Equality is easiest. This happens if and only if $b^2=4ac$. That forces $b=2$, $4$, or $6$. If $b=2$, we need $a=c=1$, so the only configuration is $(1,2,1)$. If $b=4$, we want $ac=4$, which can happen in $3$ ways, $(1,4,4)$, $(4,4,1)$, and $(2,4,2)$. Finally, if $b=6$, we want $ac=9$, which only happens with the configuration $(3,6,3)$. Each configuration has probability $\frac{1}{6^3}$, so the required probability is $\frac{5}{216}$.

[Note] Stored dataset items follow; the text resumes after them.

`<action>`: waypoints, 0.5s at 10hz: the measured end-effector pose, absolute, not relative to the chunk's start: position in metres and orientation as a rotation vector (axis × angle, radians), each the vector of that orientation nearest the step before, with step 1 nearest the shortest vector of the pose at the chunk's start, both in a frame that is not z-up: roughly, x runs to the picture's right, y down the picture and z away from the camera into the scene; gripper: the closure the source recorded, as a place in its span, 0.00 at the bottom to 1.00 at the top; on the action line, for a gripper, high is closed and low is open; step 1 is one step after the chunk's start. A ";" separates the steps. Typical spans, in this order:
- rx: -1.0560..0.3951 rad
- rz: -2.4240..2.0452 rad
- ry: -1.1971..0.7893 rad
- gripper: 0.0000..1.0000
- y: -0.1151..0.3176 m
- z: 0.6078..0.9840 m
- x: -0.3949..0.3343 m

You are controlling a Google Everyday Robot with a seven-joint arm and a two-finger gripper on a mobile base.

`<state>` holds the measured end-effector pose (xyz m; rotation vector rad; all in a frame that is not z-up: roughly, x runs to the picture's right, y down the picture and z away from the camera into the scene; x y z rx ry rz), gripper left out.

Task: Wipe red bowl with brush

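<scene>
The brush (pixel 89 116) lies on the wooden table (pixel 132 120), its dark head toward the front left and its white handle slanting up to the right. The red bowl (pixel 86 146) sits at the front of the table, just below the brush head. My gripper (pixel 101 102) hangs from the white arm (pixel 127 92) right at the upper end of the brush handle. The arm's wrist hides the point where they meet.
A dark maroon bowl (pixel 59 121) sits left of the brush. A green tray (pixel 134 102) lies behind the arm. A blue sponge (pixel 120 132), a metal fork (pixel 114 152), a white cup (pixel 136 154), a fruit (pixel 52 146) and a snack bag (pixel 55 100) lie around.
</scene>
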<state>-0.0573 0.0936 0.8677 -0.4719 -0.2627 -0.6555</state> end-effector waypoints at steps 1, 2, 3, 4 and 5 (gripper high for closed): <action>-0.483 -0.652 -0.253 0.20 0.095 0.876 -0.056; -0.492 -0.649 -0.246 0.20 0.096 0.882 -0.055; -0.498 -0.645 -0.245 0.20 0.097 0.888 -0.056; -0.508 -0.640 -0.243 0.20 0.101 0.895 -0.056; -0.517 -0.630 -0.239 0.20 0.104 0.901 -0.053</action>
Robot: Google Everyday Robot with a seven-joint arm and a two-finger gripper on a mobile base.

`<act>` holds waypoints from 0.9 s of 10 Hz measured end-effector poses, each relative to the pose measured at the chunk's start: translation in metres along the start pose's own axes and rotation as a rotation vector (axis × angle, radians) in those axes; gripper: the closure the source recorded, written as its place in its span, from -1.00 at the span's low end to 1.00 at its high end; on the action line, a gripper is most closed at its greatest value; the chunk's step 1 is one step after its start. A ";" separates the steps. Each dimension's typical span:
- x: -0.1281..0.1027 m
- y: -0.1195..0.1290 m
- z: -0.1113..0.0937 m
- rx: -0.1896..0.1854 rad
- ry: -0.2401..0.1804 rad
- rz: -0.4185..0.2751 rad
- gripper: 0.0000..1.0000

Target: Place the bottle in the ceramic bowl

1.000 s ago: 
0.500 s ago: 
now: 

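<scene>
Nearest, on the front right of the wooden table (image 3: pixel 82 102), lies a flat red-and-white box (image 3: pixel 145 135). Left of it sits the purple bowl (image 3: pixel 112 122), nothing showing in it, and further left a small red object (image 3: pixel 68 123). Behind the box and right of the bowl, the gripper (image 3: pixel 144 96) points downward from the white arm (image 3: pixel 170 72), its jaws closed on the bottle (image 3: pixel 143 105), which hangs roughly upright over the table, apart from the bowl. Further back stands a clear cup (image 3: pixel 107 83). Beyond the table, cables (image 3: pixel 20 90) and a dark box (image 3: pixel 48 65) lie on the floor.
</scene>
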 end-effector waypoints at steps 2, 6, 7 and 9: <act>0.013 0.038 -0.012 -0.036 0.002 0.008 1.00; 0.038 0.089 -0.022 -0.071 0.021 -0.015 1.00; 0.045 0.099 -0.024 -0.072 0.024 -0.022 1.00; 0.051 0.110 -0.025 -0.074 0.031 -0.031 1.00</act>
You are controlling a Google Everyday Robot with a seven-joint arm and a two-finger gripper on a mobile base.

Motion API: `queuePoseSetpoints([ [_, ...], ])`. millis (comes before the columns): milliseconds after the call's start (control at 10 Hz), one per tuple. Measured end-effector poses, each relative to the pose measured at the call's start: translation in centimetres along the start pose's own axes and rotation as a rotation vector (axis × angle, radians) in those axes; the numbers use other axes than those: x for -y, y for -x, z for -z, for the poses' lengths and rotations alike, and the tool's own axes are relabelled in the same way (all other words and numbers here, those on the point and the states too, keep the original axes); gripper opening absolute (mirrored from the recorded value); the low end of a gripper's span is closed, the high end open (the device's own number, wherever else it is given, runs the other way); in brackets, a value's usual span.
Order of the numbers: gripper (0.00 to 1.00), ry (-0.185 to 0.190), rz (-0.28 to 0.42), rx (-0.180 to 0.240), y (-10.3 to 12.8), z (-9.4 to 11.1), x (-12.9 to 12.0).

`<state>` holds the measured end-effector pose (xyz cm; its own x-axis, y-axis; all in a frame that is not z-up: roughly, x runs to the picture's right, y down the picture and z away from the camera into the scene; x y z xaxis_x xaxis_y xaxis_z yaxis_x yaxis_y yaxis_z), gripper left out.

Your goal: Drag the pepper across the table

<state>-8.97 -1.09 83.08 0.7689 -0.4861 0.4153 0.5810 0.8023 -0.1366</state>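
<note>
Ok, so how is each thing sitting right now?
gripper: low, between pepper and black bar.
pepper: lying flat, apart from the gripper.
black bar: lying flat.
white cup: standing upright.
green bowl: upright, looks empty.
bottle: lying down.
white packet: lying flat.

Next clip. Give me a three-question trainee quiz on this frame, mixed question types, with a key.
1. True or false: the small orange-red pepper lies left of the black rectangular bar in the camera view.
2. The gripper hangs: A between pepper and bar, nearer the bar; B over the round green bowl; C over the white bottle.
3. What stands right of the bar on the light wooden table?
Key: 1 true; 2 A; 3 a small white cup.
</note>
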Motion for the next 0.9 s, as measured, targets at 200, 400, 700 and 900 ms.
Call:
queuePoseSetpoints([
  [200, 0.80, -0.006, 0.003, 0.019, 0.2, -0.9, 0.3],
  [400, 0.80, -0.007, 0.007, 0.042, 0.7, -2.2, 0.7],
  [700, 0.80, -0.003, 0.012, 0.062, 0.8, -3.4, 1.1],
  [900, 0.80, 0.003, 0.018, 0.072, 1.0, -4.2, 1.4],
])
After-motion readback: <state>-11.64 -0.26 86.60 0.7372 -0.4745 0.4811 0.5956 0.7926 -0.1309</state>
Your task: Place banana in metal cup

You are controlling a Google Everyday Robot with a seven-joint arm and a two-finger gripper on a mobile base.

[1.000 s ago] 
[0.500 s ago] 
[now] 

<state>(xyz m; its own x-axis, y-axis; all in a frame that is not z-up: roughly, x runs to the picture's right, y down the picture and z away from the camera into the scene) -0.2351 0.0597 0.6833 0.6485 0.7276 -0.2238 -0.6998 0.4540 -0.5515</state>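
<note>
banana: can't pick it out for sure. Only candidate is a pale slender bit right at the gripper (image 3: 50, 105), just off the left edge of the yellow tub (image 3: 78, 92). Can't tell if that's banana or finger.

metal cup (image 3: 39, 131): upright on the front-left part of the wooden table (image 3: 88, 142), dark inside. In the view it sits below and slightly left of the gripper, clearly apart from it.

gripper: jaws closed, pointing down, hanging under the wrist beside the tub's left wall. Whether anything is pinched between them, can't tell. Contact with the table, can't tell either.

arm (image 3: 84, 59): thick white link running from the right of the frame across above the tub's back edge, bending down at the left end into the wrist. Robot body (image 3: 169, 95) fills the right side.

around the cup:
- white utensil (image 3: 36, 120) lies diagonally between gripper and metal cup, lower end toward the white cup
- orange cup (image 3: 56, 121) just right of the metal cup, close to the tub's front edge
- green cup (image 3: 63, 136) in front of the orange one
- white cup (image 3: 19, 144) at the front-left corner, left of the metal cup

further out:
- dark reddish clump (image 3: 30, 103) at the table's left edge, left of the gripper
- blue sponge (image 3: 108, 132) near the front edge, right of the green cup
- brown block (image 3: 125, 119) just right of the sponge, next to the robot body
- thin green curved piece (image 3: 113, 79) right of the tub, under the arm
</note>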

For real solutions , we want $b^2\ge 4ac$. That cannot happen if $b=1$. If $b=2$, it can only happen if $ac=1$, giving a contribution of $\frac{1}{216}$. If $b=3$, we want $ac\le 2$, which can happen in $3$ ways, for a contribution of $\frac{3}{216}$.

We leave the cases $b=4$ and $b=5$ to you. For $b=6$, we want $ac\le 9$. Let us list the ways. With $a=1$, $b$ can have $6$ values. With $a=2$ there are $4$. With $a=3$ there are $3$. With $a=4$ there are $2$. And there are $1$ each for $a=7$ and $a=6$. That gives a contribution of $\frac{17}{216}$.

For complex, one could say that the probability is $1$, since every real number is in particular a complex number. But what is probably intended is complex and non-real. Then the required probability is $1$ minus the probability the root(s) are real.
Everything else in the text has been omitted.